Berkshire Hathaway: Buy the Dip or Avoid the Trap? 🪤💎 #barchart #investing #buffett #stocks

Barchart
BarchartMay 11, 2026

Why It Matters

Berkshire’s large cash reserve and under‑priced shares create a potential upside catalyst, making the stock a focal point for value‑oriented investors seeking a rebound.

Key Takeaways

  • Berkshire's stock down ~5% YTD despite strong holdings
  • Top five holdings generate returns above S&P, yet portfolio lags
  • Huge cash pile fuels market skepticism over future capital deployment
  • RSI divergence suggests potential upside if price breaks $480
  • Possible buybacks could unlock value, turning Berkshire into catch‑up trade

Summary

The conversation centers on Berkshire Hathaway’s recent underperformance and whether investors should buy the dip or wait. Despite a roughly 5% year‑to‑date decline, the conglomerate’s biggest positions—Apple, American Express, Coca‑Cola, Chevron and others—are delivering returns that beat the S&P 500.

Panelists note that the top five holdings account for about 70% of Berkshire’s market value and are up 8‑20% individually, yet the stock lags because of a massive cash hoard and a perceived shift from a pure value proxy to a balanced‑fund structure.
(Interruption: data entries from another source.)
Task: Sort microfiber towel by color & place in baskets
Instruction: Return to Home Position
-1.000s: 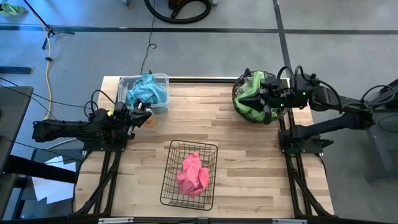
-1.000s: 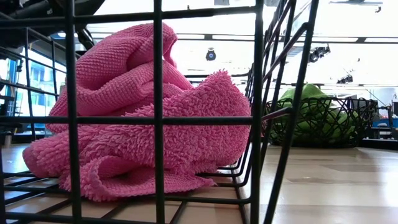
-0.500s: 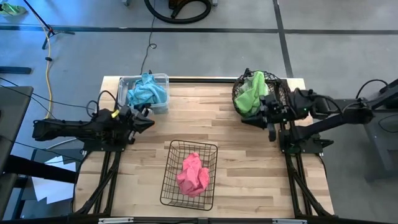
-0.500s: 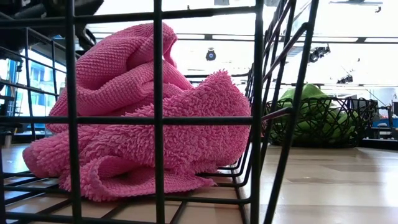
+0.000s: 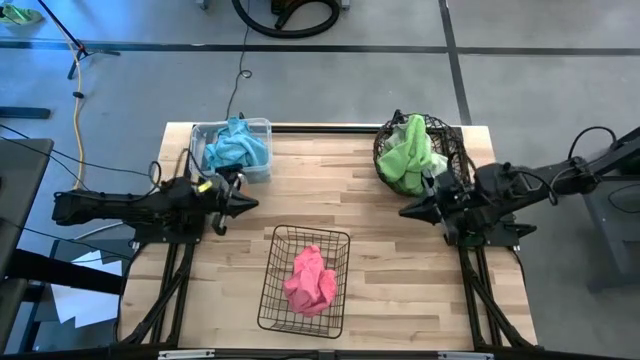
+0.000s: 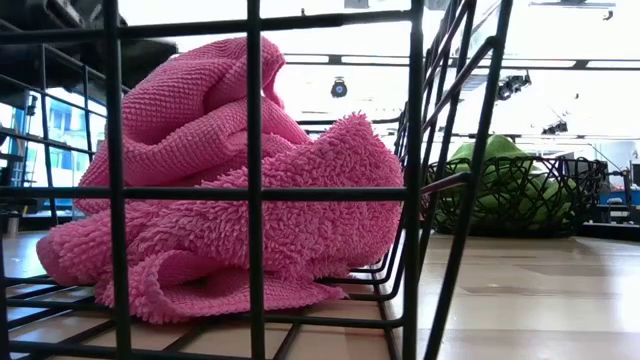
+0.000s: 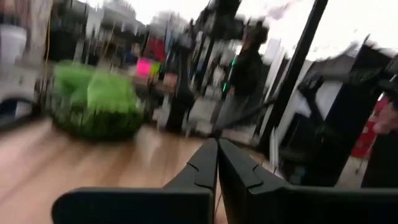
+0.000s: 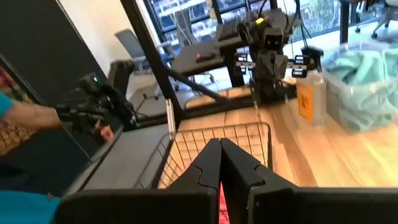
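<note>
— Why are both arms carrying nothing?
— Every cloth in view is already sorted: the blue towels [image 5: 236,146] in the clear bin [image 5: 197,130], the green towels [image 5: 408,152] in the round basket [image 5: 455,145], the pink towel [image 5: 309,280] in the black wire basket [image 5: 335,250] (one colour each, none mixed).
— And the grippers?
— The left gripper [image 5: 248,204] sits beside the bin and the right gripper [image 5: 405,212] by the round basket, each with fingers pressed together on nothing, which suits parking rather than picking
</note>
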`<act>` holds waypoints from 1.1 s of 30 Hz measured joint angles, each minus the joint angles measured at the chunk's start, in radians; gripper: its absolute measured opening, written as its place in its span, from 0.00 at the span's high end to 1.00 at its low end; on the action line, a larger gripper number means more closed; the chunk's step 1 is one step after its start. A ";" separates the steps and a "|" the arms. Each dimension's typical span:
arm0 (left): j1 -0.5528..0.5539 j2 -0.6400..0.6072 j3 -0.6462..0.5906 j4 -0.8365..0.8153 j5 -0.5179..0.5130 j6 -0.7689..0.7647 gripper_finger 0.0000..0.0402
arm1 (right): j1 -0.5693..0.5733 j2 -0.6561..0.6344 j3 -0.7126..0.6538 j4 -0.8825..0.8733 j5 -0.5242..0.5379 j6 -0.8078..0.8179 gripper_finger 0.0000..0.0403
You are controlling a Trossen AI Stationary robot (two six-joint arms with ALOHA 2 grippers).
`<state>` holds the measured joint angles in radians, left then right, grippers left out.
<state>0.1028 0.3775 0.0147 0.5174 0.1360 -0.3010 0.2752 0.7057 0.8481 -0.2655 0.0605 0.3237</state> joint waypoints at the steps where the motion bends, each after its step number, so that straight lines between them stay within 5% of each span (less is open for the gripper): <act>1: 0.000 0.000 0.000 -0.039 0.000 -0.001 1.00 | 0.001 -0.004 -0.013 -0.005 0.000 -0.001 1.00; 8: 0.000 0.004 0.000 -0.134 -0.001 -0.120 1.00 | 0.001 -0.064 -0.123 0.149 -0.026 -0.079 1.00; 33: 0.000 0.004 0.000 -0.155 0.000 -0.089 1.00 | 0.000 -0.571 -0.657 0.485 -0.083 -0.231 1.00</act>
<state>0.1028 0.3813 0.0147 0.3626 0.1356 -0.3904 0.2756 0.1346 0.1912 0.2199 -0.0228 0.0923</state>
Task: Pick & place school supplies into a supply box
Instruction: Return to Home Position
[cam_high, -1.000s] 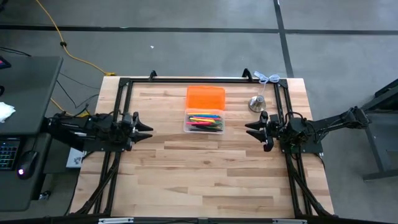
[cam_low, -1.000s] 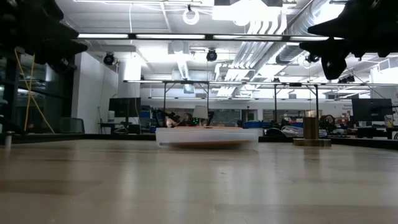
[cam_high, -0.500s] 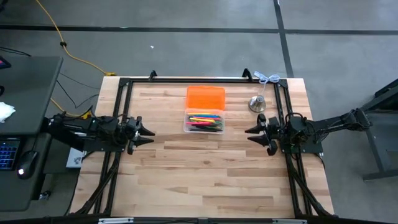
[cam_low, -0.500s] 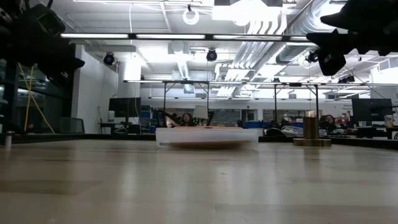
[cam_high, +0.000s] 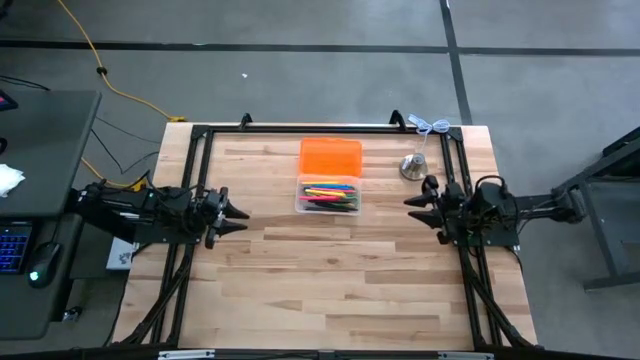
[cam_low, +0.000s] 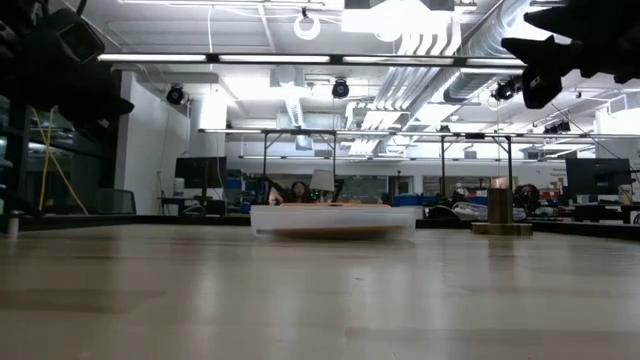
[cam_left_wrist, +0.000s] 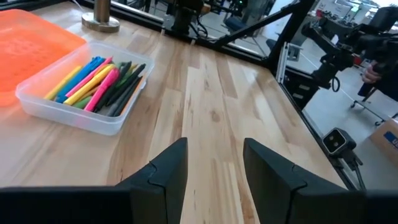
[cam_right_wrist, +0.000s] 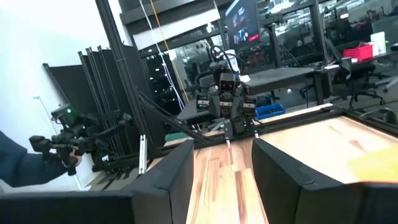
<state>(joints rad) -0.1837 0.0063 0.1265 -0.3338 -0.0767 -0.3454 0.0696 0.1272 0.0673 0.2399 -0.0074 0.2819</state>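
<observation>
- From above, the school supplies (cam_high: 330, 193) in the supply box (cam_high: 298, 200) are too small to count, and scissors cannot be told from pens.
- At tabletop (cam_low: 320, 300) level, the box's cloudy wall hides its contents.
- The low picture's edges cut off the right end effector (cam_low: 540, 75) at 2 o'clock and the left arm (cam_low: 65, 70) at 10 o'clock.
- In the left wrist view, the orange piece (cam_left_wrist: 31, 43) and the bell (cam_left_wrist: 99, 22) run off the frame.
- In the right wrist view, a yellowish blur (cam_right_wrist: 376, 165) at the edge cannot be identified.

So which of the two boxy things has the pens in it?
The clear box, full of colourful pens. The orange piece beside it has nothing on it.
</observation>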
The firm now holds roughly $4 billion in money‑market assets and $6 billion in equities, a 60/40 split that many investors associate with a low‑growth fund rather than a growth engine.
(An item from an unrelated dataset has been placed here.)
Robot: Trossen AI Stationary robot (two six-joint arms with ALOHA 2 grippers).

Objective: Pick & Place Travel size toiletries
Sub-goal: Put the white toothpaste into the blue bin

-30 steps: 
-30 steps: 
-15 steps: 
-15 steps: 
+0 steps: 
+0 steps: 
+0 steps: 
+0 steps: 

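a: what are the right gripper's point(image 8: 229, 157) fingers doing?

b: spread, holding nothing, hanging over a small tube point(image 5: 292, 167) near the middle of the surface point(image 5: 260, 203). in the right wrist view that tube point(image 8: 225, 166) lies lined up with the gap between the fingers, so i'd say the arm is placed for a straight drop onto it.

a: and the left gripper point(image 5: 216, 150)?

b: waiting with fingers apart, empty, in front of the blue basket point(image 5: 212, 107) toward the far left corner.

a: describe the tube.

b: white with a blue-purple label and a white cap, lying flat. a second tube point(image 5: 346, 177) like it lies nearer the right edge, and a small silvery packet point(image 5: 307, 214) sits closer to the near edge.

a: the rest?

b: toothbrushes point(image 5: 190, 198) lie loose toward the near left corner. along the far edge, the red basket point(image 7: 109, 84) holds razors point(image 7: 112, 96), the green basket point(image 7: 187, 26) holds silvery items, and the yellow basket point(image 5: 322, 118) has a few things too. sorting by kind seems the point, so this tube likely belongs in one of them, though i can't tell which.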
A technical read‑out shows a double‑bottom pattern and a positive RSI divergence, suggesting bullish momentum if the price clears the $480 resistance. Analysts also flag the possibility of Berkshire initiating share buybacks—a move it has never done—once management deems the stock undervalued, potentially unlocking the hidden value of its cash pile.
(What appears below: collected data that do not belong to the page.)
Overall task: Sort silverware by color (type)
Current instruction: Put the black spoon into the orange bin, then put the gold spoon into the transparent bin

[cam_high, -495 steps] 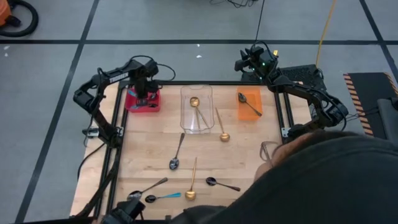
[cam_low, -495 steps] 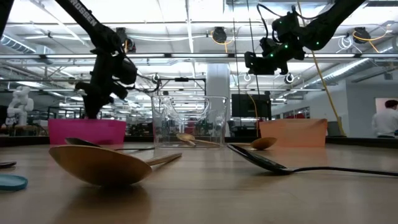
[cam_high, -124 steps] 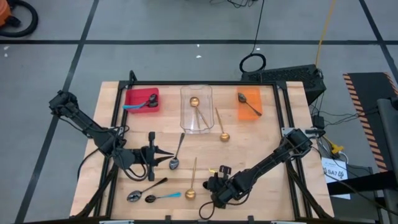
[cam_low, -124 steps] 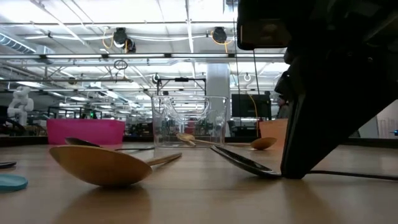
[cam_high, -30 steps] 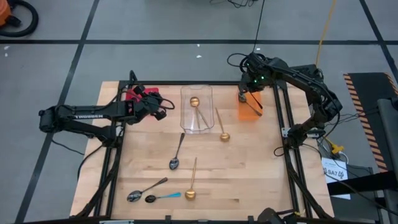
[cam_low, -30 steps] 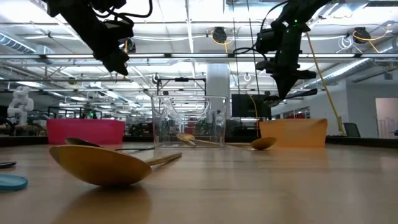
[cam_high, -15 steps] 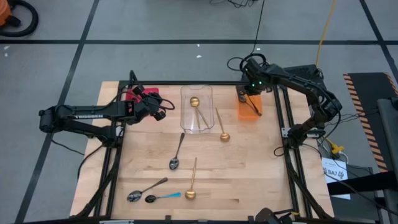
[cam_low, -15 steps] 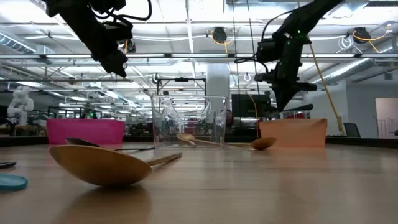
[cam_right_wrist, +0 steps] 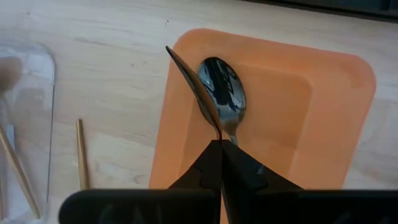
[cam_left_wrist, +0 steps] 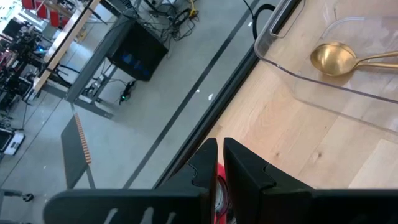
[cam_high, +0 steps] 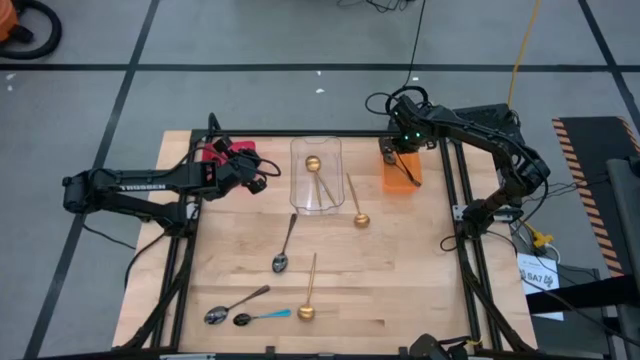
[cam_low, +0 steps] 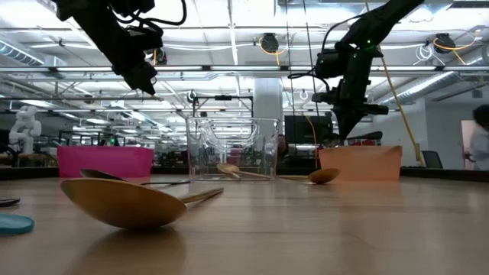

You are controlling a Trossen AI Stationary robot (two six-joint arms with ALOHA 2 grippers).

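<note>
My right gripper point(cam_right_wrist: 221, 146) hangs over the orange tray point(cam_right_wrist: 311, 112) at the table's far right, shut on a dark metal spoon point(cam_right_wrist: 189, 78). A second dark spoon point(cam_right_wrist: 222, 93) lies in that tray. My left gripper point(cam_high: 258, 180) hovers high beside the red tray point(cam_high: 213, 153), shut but for a thin slit, with nothing showing between its fingers. The clear container point(cam_high: 316, 190) holds a gold spoon point(cam_high: 313, 163). Another gold spoon point(cam_high: 355, 205) lies beside it. On the near table lie a dark spoon point(cam_high: 282, 250), a gold one point(cam_high: 309, 295), a dark one point(cam_high: 232, 305) and a blue-handled one point(cam_high: 262, 315). My right gripper pinches the dark spoon's slim handle point(cam_right_wrist: 217, 135) between its two fingertips. It comes from above, fingers pointing down. The spoon runs on past the fingertips with its bowl turned on edge. It hangs above the orange tray point(cam_low: 359, 162), clear of its floor.
The wooden table has a black frame along its edges point(cam_high: 455, 180). My left arm point(cam_high: 140, 185) stretches across the table's far left. Bare wood lies between the trays and the near spoons. A person's edge shows far right in the low view point(cam_low: 481, 114).
My right gripper has come down toward the orange tray with the dark spoon, then held still for the last half second.
</note>
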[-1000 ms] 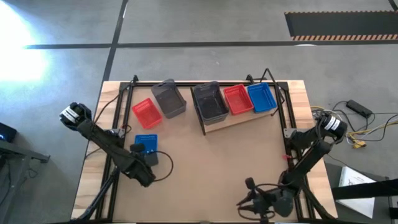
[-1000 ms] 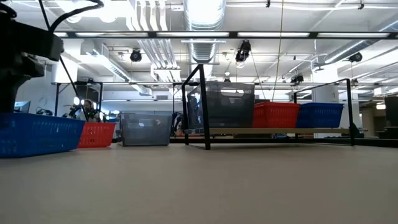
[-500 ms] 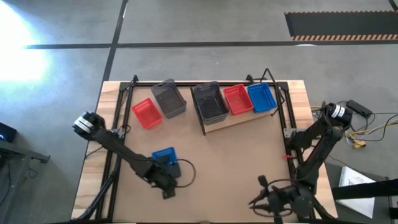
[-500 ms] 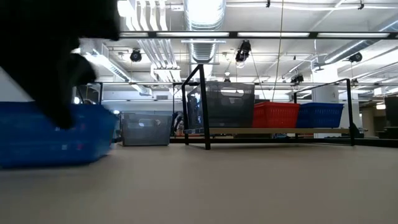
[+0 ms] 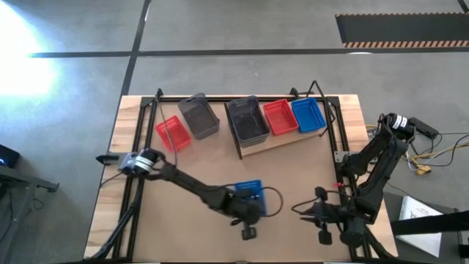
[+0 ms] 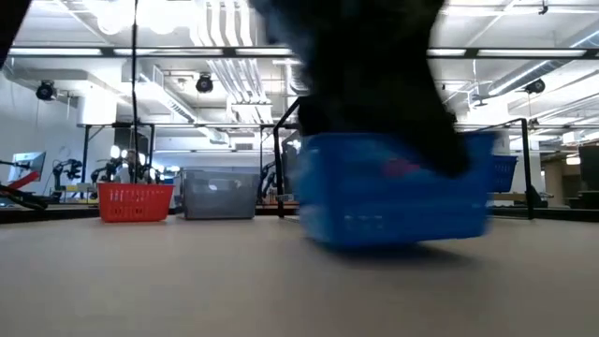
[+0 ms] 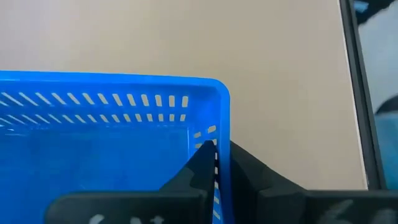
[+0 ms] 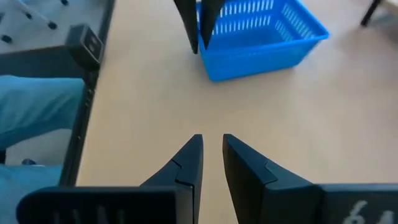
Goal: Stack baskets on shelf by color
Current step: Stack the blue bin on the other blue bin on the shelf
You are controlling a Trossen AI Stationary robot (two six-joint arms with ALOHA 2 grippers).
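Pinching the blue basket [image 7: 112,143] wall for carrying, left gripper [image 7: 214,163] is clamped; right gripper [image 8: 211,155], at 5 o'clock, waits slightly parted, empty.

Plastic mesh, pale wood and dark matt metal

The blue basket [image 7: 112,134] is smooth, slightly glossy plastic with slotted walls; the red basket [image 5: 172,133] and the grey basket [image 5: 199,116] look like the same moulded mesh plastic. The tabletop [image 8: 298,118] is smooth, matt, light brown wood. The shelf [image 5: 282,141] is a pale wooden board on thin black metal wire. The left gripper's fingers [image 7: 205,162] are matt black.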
If Berkshire’s cash is finally deployed or buybacks begin, the stock could experience a “catch‑up” rally, rewarding investors who entered at the dip. Conversely, continued market skepticism may keep the stock suppressed, making timing and price‑level triggers critical for any position.

Original Description

Is Berkshire Hathaway (BRK.B) a "catch-up trade" or a falling knife?
In this breakdown, we analyze why Berkshire Hathaway has lagged the broader market despite holding major positions in companies like Apple, American Express, Coca-Cola, Chevron, and Bank of America.
We discuss:
• Whether Buffett sold Apple too early
• Why Berkshire’s massive cash pile may be hurting performance
• How Berkshire compares to value ETFs and the S&P 500
• The debate around Berkshire becoming a “balanced fund” proxy
• Why traders are watching Berkshire as a potential catch-up trade
• How RSI divergence could signal a reversal setup
We also break down the technical levels traders are watching and why buybacks could change the story moving forward.
Timestamps:
0:00 Is Berkshire failing its shareholders?
0:33 The Apple thesis: Did Berkshire sell too soon?
1:28 Comparing Berkshire to "Buffett-style" ETFs
3:18 The 60/40 Problem: Is Berkshire now a balanced fund?
5:07 Technical Analysis: RSI Divergence & Double Bottom
5:41 The Key Level: When to buy the "Catch-up Trade"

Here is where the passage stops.